Correspondência Violada
Ah, Márcio…
Das muitas Anas restou só aquela Ana que não presta que é aquela que nunca parte. A desanimada, triste e sozinha. Por vezes fico pensando se essa não é a de verdade é a aí que as pequenas farpas doem mais, como se tivessem encravadas no sabugo das unhas.
De nada me vale sair andando pela cidade desfilando minhas camisetas que eu mesma pinto e a saia que eu roubei de uma amiga na esperança de parecer um pouco mais alegre. Olho-me no espelho e vejo uma imagem funesta, olheiras. Há muitos anos eu não chorava tanto e não dormia tanto em detrimento a toda química circulante no meu sangue e que deveria me manter acordada.
Não tenho expectativas. Sentei na rede da varanda pra ver o tempo passar. Distraio-me vendo os operários da obra no prédio da frente que já supera a altura do meu. Ficou um tanto devassado o meu lar e a poeira invade minha casa que por isso está sempre meio suja por mais que a gente se esforce em limpar. Pareço, ás vezes, uma criança que brincou descalça na rua, dada a cor das solas dos meus pés. Só que eu não brinquei. É apenas o pó de cimento vindo da frente. O barulho deles espanta os passarinhos. Os sanhaços não vêm mais comer a bananas que deixamos para eles no terraço.
Estava mesmo evitando lhe escrever porque queria lhe falar de alegrias, mas não tenho nenhuma no momento. Estou parada aqui, assistindo o tempo se arrastar. Uma amiga ficou de tentar me arrumar um trabalho temporário para ver se os dias morrem mais rápido até eu partir.
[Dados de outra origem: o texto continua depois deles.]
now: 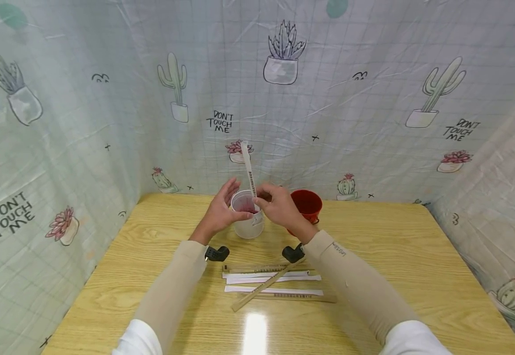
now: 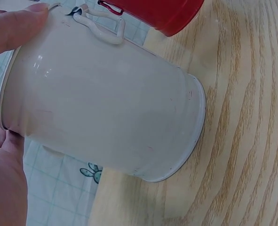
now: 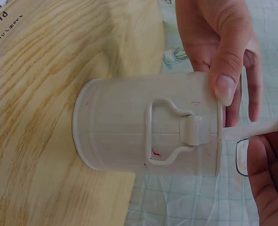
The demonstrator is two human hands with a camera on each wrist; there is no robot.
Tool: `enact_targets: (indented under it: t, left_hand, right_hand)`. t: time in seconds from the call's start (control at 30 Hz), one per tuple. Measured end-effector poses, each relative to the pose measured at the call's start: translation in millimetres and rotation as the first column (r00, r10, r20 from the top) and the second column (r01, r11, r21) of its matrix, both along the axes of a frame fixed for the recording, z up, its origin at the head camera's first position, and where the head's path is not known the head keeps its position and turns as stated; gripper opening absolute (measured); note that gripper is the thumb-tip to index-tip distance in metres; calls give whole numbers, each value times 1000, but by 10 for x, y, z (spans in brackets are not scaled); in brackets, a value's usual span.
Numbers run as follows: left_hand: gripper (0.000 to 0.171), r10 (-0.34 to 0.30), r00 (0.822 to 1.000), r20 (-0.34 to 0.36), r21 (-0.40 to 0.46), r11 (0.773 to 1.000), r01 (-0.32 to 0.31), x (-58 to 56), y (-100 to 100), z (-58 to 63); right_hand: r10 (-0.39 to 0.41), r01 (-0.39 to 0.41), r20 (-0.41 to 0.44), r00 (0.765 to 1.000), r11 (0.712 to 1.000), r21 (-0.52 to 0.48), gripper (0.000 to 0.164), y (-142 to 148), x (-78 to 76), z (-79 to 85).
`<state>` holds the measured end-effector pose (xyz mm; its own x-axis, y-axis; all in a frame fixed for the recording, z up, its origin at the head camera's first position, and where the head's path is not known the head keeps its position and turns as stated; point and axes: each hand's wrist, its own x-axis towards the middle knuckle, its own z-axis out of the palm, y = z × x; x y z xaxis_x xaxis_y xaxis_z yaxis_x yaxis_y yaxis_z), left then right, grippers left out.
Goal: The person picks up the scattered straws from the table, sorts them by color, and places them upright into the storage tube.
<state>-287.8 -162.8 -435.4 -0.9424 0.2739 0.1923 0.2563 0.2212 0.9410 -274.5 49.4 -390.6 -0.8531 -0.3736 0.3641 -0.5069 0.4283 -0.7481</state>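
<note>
A white metal bucket (image 1: pixel 248 230) with side handles stands upright on the table. My left hand (image 1: pixel 220 211) holds it at the rim, the thumb (image 3: pixel 225 89) on the near side and the fingers round the far side. In my right hand (image 1: pixel 280 206) a white paper-wrapped straw (image 1: pixel 248 165) with printed letters is pinched between thumb and fingers. The straw stands nearly upright, its lower end at the bucket's mouth; how deep it reaches is hidden. Something reddish shows inside the bucket.
A red bucket (image 1: pixel 307 201) stands just right of the white one, partly behind my right wrist. Nearer to me, several wrapped straws (image 1: pixel 275 291), white and brown, lie on the wooden table (image 1: pixel 373 256), one slanting across the others. A printed curtain (image 1: pixel 355 108) hangs behind.
</note>
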Motion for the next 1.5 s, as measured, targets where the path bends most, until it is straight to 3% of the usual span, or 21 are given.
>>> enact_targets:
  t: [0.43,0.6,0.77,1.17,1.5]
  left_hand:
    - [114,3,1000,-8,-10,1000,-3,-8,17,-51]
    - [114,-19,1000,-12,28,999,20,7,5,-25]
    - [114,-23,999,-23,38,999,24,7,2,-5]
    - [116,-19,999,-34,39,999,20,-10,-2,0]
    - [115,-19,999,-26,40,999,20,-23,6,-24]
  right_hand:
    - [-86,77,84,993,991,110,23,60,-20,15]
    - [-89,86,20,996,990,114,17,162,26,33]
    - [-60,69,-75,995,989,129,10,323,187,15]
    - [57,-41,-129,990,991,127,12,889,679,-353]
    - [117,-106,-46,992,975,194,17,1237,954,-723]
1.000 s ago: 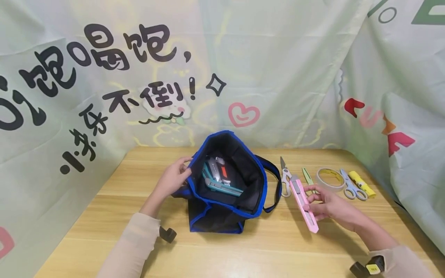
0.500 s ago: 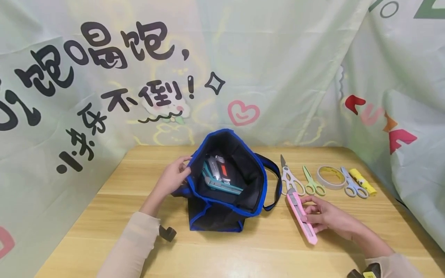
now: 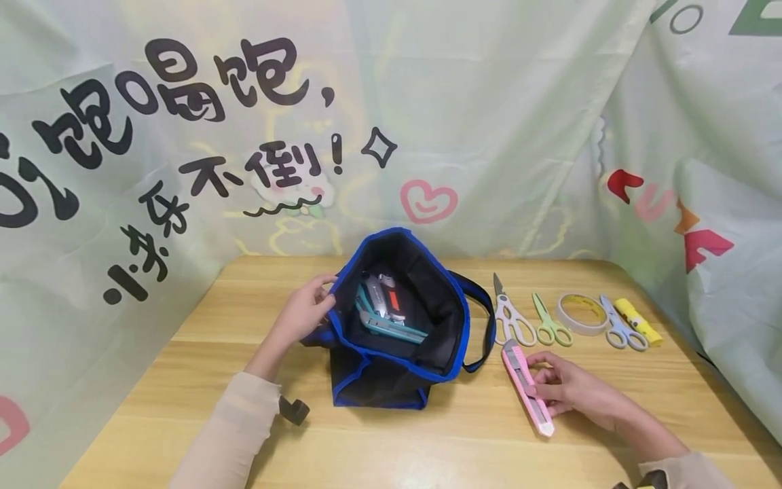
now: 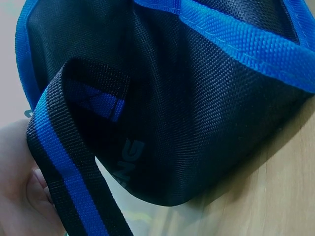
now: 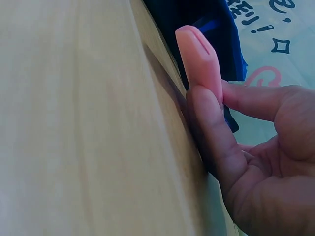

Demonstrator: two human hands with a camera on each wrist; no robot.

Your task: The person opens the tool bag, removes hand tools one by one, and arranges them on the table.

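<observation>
A black bag (image 3: 379,390) with blue trim stands with its mouth facing up in the head view. Inside it lie a teal box cutter (image 3: 391,328) and a grey tool with an orange patch (image 3: 394,299). My left hand (image 3: 302,309) grips the bag's left rim, its fingertips partly hidden; the left wrist view shows a black and blue strap (image 4: 64,162) in front of that hand. To the right of the bag, my right hand (image 3: 577,387) pinches a pink box cutter (image 3: 527,387) between thumb and fingers. The cutter slants across the tabletop, below the white-handled scissors (image 3: 513,322).
Along the right side lie green scissors (image 3: 552,331), a tape roll (image 3: 568,322), blue-grey scissors (image 3: 623,334) and a yellow tube (image 3: 638,320). The bag's right strap (image 3: 485,326) loops toward the white-handled scissors. Printed cloth (image 3: 489,136) hangs behind the wooden table (image 3: 366,448).
My right hand has brought the pink box cutter down and slightly left, toward the table's near side, uncovering the scissors behind it. The left hand and bag have stayed put.
</observation>
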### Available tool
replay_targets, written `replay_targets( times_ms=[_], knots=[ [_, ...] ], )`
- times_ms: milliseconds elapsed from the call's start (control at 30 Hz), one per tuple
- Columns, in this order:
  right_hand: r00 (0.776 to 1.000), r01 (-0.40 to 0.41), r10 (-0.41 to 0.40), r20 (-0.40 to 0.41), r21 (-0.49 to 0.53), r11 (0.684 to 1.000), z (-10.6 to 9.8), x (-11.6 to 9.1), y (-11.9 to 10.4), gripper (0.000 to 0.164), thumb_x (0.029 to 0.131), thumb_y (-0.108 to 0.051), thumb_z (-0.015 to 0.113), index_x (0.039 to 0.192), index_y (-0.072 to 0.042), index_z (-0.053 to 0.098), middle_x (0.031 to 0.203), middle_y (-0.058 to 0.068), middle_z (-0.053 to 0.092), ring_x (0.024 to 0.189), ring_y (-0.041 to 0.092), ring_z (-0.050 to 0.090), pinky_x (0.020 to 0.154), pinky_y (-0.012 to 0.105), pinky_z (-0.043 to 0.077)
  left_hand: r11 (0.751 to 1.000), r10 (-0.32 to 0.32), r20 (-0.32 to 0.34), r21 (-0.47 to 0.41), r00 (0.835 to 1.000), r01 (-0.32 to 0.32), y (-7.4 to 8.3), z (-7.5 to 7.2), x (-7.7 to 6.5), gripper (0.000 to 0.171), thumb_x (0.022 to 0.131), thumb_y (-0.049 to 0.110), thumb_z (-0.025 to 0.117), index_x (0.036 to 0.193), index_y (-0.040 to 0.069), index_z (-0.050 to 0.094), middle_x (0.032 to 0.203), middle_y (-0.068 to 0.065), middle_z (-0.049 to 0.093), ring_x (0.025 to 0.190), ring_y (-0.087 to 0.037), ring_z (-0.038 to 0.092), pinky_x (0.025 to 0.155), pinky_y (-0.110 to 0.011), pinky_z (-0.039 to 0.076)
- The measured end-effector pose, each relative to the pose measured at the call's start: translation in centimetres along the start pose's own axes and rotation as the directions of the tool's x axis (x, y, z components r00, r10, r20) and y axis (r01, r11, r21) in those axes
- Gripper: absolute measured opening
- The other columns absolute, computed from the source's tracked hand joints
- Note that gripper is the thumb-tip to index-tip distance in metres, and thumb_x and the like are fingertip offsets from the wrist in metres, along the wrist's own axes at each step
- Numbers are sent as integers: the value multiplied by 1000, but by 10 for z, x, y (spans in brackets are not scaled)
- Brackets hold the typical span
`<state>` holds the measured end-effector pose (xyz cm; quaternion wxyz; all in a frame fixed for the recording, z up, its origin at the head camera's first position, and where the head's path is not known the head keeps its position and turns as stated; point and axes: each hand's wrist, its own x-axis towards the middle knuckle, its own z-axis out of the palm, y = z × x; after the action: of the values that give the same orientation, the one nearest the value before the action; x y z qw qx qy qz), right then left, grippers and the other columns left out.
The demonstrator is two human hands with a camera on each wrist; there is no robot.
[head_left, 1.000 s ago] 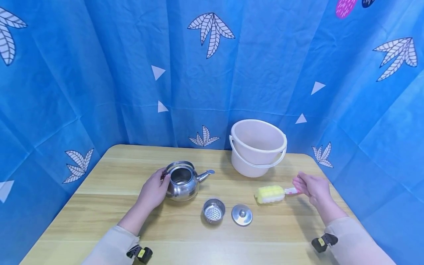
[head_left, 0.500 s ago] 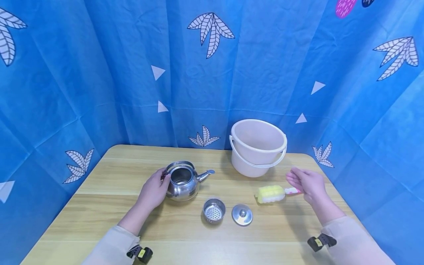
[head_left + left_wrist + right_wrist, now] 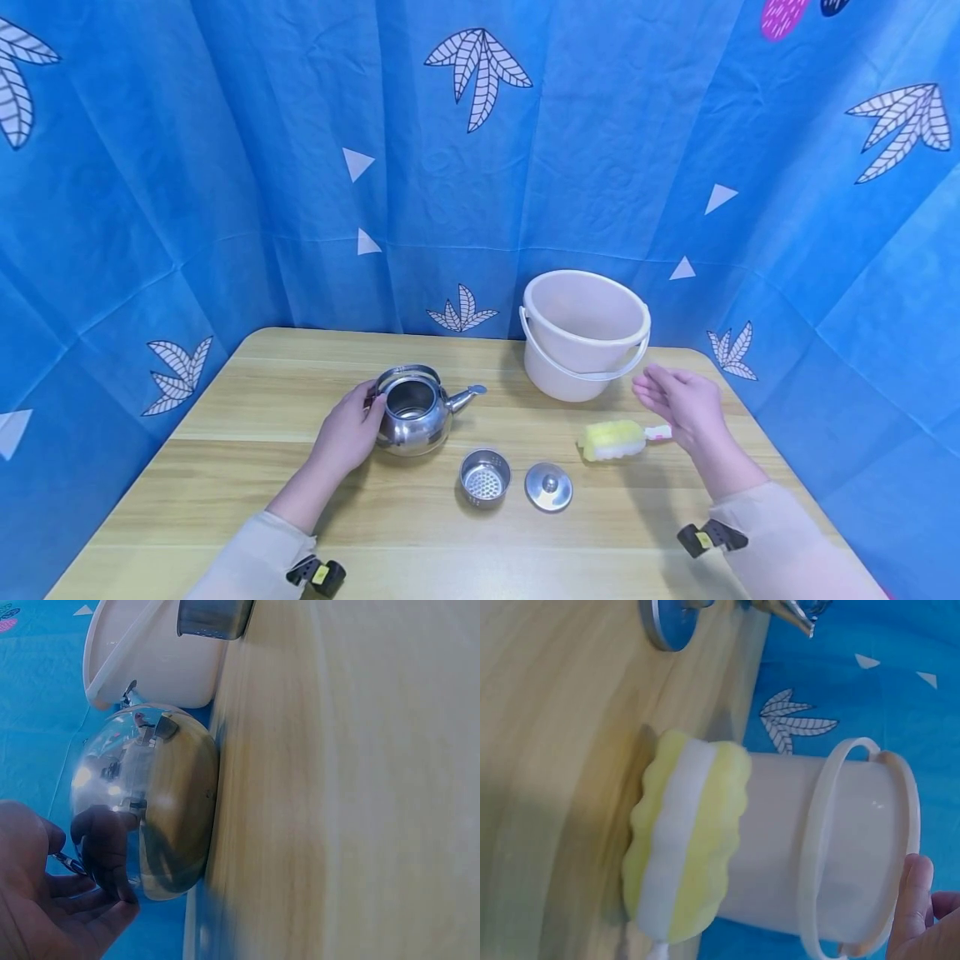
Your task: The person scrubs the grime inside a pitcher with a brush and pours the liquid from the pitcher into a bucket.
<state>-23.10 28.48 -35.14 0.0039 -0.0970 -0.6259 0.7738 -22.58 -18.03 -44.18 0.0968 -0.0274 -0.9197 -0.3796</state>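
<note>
In the head view a shiny steel kettle (image 3: pixel 415 422) stands lidless on the table, its spout pointing right. My left hand (image 3: pixel 352 427) holds it at the left side; in the left wrist view the thumb and fingers of that hand (image 3: pixel 56 892) are around a small metal part of the kettle (image 3: pixel 176 802), likely the handle's base. My right hand (image 3: pixel 690 408) is in the air, with nothing in it, over the handle end of a yellow-and-white sponge brush (image 3: pixel 613 440). This brush lies on the table; the right hand partly hides its pink-and-white handle.
A white bucket (image 3: pixel 558 375) with a bail handle stands at the back right, behind the brush. A perforated steel strainer cup (image 3: pixel 484 479) and a round kettle lid (image 3: pixel 548 487) lie in front of the kettle. A blue curtain (image 3: pixel 315 183) surrounds the wooden table (image 3: pixel 247 467).
My right hand has let go of the brush's handle, risen off it and moved up and left toward the bucket. The left hand and kettle stay where they were.
</note>
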Motion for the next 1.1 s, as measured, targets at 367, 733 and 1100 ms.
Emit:
replay_targets(
  times_ms=[367,733,1100],
  knots=[
    [1000,29,-29,1,18,999,24,-1,-7,12,97,-17,67,89,-9,72,80,6,75,75,14,75,78,28,60,1000,9,-6,-10,1000,-9,-1,1,0,52,107,30,44,144,-7,44,139,-29,54,128,-45,51,108,-59,40],
    [998,53,-53,21,8,999,47,-1,-6,16,98,-13,66,105,1,70,80,5,76,76,14,75,76,28,60,1000,8,-1,-11,1000,-8,0,0,-1,52,107,29,44,145,-7,44,139,-29,53,129,-45,51,109,-59,39],
    [993,85,-87,80,22,996,73,3,-5,11,98,-11,64,94,-2,70,77,6,75,72,14,75,73,28,61,1000,5,2,-8,1000,-5,2,-1,0,51,108,28,44,145,-7,43,139,-29,53,129,-45,51,110,-58,39]
  ],
)
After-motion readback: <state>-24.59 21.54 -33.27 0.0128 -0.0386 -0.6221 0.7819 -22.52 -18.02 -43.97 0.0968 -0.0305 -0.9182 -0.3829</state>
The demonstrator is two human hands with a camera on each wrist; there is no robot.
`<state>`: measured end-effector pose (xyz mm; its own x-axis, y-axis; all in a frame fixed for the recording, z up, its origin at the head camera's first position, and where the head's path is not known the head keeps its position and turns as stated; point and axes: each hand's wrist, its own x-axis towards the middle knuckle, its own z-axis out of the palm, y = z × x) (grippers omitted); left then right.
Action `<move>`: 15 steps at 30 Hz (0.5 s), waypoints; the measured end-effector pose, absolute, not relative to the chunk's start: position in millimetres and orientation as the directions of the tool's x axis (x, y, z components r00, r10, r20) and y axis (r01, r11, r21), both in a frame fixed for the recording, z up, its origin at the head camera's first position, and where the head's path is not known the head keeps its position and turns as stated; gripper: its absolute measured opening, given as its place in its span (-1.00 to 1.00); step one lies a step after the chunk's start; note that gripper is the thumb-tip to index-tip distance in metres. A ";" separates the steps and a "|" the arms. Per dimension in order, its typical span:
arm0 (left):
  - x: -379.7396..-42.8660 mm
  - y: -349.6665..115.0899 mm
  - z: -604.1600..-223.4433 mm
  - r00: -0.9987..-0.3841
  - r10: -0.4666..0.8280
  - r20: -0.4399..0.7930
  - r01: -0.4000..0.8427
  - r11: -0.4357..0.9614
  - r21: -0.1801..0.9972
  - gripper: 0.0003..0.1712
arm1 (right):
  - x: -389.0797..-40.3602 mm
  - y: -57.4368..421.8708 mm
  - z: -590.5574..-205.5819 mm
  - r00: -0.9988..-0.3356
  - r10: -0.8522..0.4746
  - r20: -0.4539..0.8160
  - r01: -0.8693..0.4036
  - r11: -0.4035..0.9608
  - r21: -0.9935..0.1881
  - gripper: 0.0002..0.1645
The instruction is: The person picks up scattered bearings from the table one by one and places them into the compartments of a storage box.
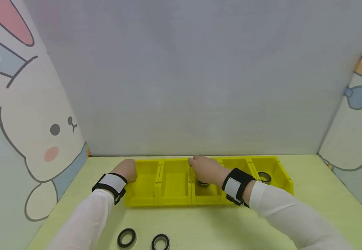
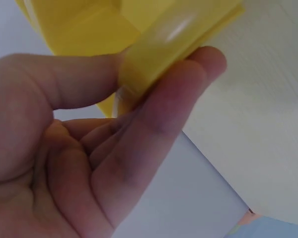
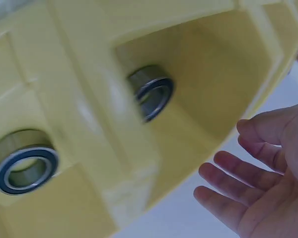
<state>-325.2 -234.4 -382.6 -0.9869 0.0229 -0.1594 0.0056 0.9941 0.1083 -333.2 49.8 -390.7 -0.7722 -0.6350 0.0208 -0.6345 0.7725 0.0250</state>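
A yellow row of joined bins lies across the table, divided into several compartments. My left hand is at its left end, and in the left wrist view the thumb and fingers pinch the yellow bin wall. Over the middle compartment hovers my right hand, its fingers loosely bent with nothing between them. One bearing sits in that compartment, partly covered by the hand; another bearing is in the rightmost one. The right wrist view has a bearing and a second bearing in neighbouring compartments.
Two black-rimmed bearings, a left one and a right one, lie on the pale table in front of the bins. A grey wall stands behind, with cartoon-printed side panels at left and right. My right forearm covers part of the bins.
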 end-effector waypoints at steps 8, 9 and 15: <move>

Sinto-me como se tivesse puxado o papelzinho número 900 da senha e visto no painel que eles ainda nem chamaram o número 100.
É assim Márcio, estão faltando as palavras embora sobre tempo para elabora-las. Faltam vontades. Faltam romances que preencham as carências da alma. Falta dança, faltam aquarela e lápis pastel. Faltam flores, borboletas e escaravelhos para puxar caixas de fósforos. Falta infância. Faltam açúcar em torrões e chocolate branco. Faltam licor de pêssego, gelatina colorida e brigadeiros. Falta riso, falta bossa…quem diria que é Carnaval?
Prometo outras palavras, mais sucintas e mais divertidas, para uma próxima ocasião.
E não vá se preocupar amigo! É só que tem vezes que o peso da própria existência é tanto, que, para agüentar, a gente respira fundo, contrai a barriga mas, ainda assim, a gente curva.